### Work required:
What is needed is an exact repetition of the lines from the first one in the data through the line with "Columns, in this", with no pictures.
● ● ● ● ● ● ●
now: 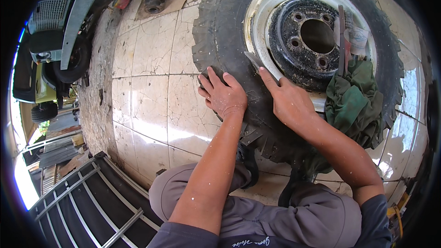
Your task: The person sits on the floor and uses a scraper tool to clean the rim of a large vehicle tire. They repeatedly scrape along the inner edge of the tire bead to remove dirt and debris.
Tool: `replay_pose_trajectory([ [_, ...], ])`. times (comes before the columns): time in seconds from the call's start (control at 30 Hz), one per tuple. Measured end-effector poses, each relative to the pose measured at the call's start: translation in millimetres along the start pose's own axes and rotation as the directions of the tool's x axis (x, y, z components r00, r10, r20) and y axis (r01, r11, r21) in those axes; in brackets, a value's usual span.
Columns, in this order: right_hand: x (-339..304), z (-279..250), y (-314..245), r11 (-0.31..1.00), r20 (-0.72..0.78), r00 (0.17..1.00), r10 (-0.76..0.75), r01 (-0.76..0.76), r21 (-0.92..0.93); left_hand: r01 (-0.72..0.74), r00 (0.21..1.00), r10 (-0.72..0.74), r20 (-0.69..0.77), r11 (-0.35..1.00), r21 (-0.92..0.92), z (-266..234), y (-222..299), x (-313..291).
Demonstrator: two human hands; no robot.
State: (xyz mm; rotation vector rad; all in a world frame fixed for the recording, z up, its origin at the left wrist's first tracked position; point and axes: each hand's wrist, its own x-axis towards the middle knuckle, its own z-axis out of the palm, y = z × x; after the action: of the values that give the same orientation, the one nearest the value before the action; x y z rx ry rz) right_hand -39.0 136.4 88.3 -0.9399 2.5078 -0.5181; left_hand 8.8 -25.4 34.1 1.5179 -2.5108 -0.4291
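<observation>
A large black knobby tyre (220, 27) on a white steel rim (262, 14) lies flat on the tiled floor. My left hand (223, 94) rests flat on the tyre's sidewall, fingers spread, holding nothing. My right hand (287, 101) grips a thin metal blade (253, 59), index finger stretched along it, with the tip pressed where the sidewall meets the rim. The black hub (298, 41) with several bolt holes sits in the rim's middle.
A green rag (356, 103) lies over the rim's right side, beside a flat metal bar (342, 36) and a clear plastic cup (358, 36). Cracked cream floor tiles (151, 105) spread left. A metal grate (87, 197) is lower left, a vehicle (55, 23) upper left.
</observation>
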Motion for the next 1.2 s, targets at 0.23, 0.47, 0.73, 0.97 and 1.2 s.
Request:
replay_pose_trajectory([
  [0.23,-1.3,-5.4,-5.6,0.999,-0.028,0.999,-0.043,0.042,-0.034,0.012,1.0,-0.012,0.011,1.0,0.003,-2.6,-0.1,1.0],
  [0.47,-2.7,-5.2,1.8,0.999,-0.041,0.999,-0.013,0.011,-0.047,0.011,1.0,-0.011,0.01,1.0,-0.003,-1.4,0.1,0.2],
  [0.73,-0.3,-11.1,-4.4,0.998,0.002,0.998,-0.062,0.062,0.017,0.015,1.0,-0.015,0.015,1.0,-0.019,-4.3,0.2,0.5],
  [0.97,-1.5,-6.6,-0.2,0.999,-0.009,0.999,-0.032,0.032,0.0,0.04,0.995,-0.036,0.088,0.998,-0.039,-8.9,4.8,-0.8],
  [1.2,0.1,-4.0,0.6,1.0,-0.016,1.0,-0.017,0.017,-0.019,0.007,1.0,-0.007,0.016,1.0,-0.013,-3.2,2.1,-0.6],
])
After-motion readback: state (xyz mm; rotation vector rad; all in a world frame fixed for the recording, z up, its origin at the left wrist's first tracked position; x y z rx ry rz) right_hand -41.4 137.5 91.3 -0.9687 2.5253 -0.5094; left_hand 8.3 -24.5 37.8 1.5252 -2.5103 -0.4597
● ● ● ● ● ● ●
### Result of this exercise:
now: 
Your task: The person sits on the floor and uses a scraper tool to clean the rim of a large vehicle tire. They repeatedly scrape along the inner edge of the tire bead to remove dirt and debris.
Tool: `replay_pose_trajectory([ [_, ...], ])`. times (comes before the columns): time in seconds from the call's start (control at 30 Hz), one per tuple. Measured end-effector poses, each relative to the pose measured at the call's start: translation in millimetres along the start pose's own axes and rotation as the directions of the tool's x axis (x, y, z components r00, r10, r20) and y axis (r01, r11, r21) in those axes; in brackets, a value's usual span.
Columns, in this order: right_hand: x (-339..304), z (-279..250), y (-314..245), r11 (-0.31..1.00), r20 (-0.72..0.78), r00 (0.17..1.00), r10 (-0.76..0.75), r01 (-0.76..0.76), r21 (-0.92..0.93); left_hand: r01 (-0.72..0.74), r00 (0.21..1.00), r10 (-0.72..0.74), r20 (-0.69..0.77), r11 (-0.35..1.00), r21 (-0.92..0.92), z (-266..234), y (-222..299), x (-313..291).

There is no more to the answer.